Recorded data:
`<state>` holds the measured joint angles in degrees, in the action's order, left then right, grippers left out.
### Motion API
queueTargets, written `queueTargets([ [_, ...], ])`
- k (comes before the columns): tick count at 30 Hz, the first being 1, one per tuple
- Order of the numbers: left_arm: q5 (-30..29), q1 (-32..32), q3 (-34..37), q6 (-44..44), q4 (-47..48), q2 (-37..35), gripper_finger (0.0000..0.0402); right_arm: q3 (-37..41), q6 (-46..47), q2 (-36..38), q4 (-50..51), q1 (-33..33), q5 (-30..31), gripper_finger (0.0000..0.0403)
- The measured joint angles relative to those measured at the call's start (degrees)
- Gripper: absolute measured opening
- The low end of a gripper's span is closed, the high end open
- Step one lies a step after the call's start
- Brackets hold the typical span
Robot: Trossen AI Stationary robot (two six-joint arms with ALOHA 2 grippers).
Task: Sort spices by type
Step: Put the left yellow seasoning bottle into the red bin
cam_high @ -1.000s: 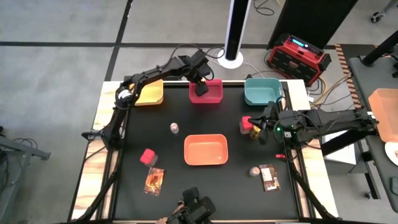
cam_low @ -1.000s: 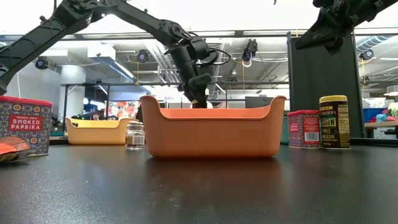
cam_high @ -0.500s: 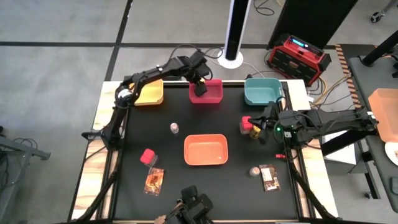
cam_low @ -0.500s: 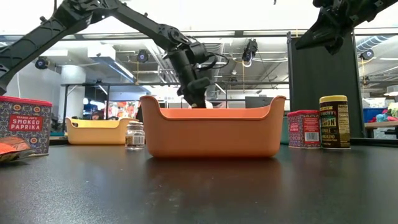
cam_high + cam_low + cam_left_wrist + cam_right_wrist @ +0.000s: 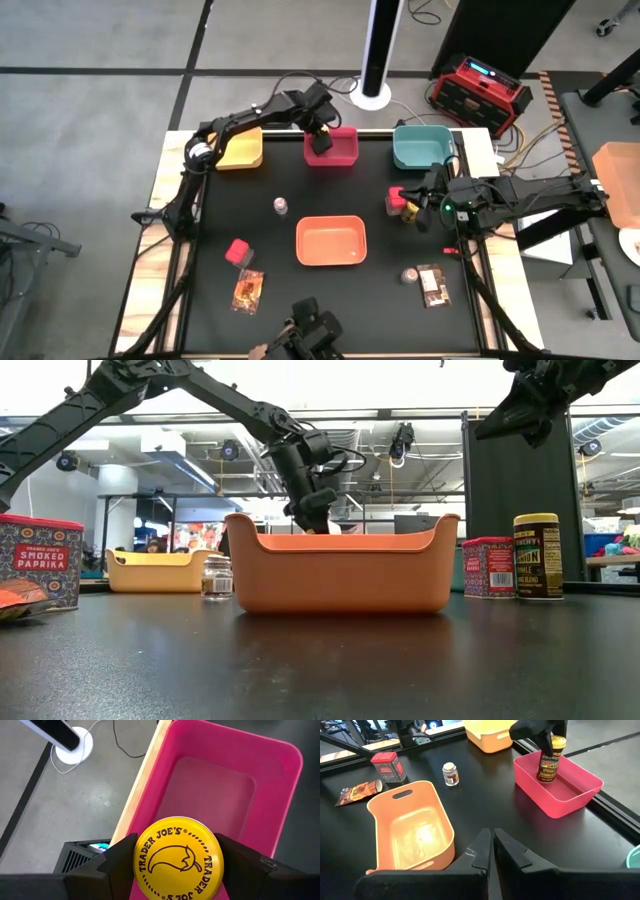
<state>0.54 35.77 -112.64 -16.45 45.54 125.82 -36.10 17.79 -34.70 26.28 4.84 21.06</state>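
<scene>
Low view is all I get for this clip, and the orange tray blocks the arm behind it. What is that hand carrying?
Observer: The left hand grips a yellow-lidded jar by its sides.
Operator: Over which tray?
Observer: The red tray; the jar hangs upright, its base below the rim. I cannot tell if it touches the floor.
Operator: And the other hand?
Observer: The right hand is shut and empty, beside a red tub.
</scene>
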Motion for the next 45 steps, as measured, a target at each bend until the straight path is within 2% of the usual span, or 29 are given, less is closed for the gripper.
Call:
queueTargets([
  [20, 0.1, 0.1, 2.1, -0.6, 0.1, 0.0, 0.022, 0.0, 0.0, 0.0, 0.4, 0.0, 0.0, 0.0013],
  [32, 0.2, 0.1, 4.4, -0.1, -3.7, 0.0, 0.022, 0.0, -0.5, 0.0, 0.4, 0.0, 0.0, 0.0013],
  [45, 0.0, 0.1, 4.6, 2.0, -3.2, 0.1, 0.0277, 0.0, -0.5, 0.0, 0.4, 0.0, 0.0, 0.0013],
])
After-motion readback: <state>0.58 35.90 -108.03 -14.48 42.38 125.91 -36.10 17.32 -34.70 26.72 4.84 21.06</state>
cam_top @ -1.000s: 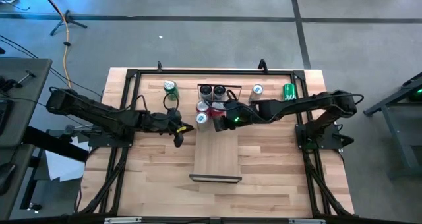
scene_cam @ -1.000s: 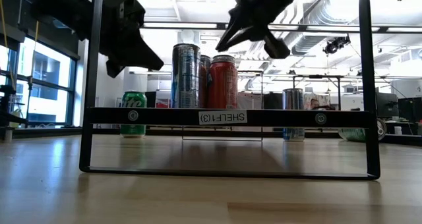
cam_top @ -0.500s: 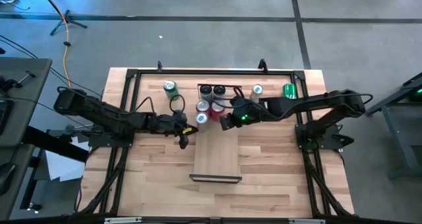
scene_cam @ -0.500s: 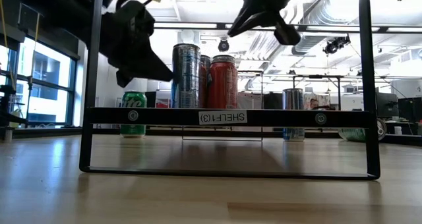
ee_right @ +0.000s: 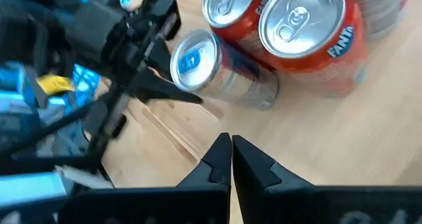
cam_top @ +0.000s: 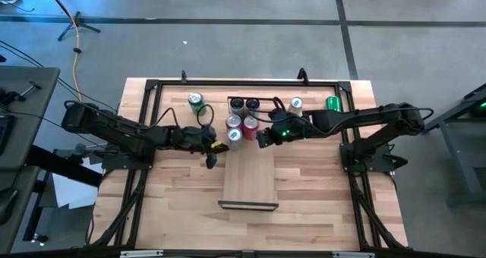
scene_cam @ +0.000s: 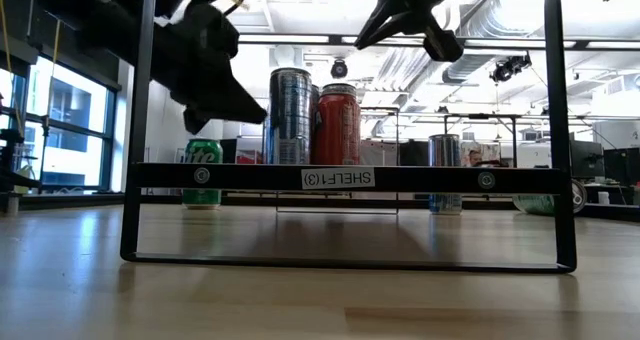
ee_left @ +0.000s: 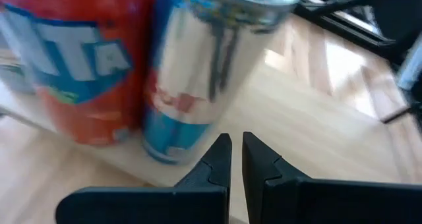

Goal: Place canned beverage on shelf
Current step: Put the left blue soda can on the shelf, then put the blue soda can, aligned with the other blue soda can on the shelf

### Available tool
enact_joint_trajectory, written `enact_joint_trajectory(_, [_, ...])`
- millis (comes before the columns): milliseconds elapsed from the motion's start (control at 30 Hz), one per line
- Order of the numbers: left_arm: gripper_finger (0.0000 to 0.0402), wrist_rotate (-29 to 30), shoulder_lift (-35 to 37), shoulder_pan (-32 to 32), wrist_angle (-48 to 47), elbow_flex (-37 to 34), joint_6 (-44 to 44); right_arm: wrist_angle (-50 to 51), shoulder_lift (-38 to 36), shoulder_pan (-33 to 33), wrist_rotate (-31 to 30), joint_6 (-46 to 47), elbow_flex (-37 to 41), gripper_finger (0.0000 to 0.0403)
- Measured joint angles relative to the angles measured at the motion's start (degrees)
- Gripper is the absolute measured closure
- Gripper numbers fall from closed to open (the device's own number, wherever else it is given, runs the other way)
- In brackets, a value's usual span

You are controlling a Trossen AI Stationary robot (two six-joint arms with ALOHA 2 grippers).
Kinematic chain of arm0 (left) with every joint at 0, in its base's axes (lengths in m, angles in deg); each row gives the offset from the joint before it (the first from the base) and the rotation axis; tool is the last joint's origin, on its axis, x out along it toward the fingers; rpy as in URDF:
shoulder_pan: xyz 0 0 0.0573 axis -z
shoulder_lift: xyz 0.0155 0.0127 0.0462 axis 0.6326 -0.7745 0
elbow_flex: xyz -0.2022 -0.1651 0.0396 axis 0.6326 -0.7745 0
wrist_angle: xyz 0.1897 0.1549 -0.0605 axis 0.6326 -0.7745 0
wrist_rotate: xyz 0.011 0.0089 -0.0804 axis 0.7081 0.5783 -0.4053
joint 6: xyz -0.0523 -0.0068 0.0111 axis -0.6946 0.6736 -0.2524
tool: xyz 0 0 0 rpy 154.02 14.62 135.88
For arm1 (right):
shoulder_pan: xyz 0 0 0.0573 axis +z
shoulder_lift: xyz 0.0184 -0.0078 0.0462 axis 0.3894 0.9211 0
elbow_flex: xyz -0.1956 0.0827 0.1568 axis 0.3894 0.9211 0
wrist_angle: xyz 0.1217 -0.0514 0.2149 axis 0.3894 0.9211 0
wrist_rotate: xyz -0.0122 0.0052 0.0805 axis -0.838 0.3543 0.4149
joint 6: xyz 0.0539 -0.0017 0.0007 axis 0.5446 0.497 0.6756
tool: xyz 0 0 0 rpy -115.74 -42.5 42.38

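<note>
The shelf is a pale board lying along the middle of the table, with a dark frame at its near end. Several cans stand on its far end: a silver-blue can nearest, two red cans behind it and two dark-topped cans farthest back. My left gripper is shut and sits at the silver-blue can's left side. My right gripper is shut and empty, raised above the shelf just right of the cans. My left gripper's shut fingertips stand against the left side wall of the silver-blue can, about halfway up. The fingers come from the table's left, slanting down. The can stands upright on the shelf, beside the red can.
A green can stands on the table left of the shelf. A silver can stands to its right, and a green can lies farther right. A black frame runs round the table edges. The shelf's near half is bare.
My left gripper has gone toward the table's right, up to the silver-blue can, which has slid a little right toward the red cans and stays upright. My right gripper has drawn back up and toward the table's right, away from the cans.
</note>
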Motion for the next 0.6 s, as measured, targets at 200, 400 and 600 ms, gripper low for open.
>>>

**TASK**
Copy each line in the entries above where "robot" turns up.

**SOLUTION TO THE PROBLEM**
Robot: Trossen AI Stationary robot (two six-joint arms with ALOHA 2 grippers).
You are controlling a Trossen AI Stationary robot (two six-joint arms with ALOHA 2 grippers).

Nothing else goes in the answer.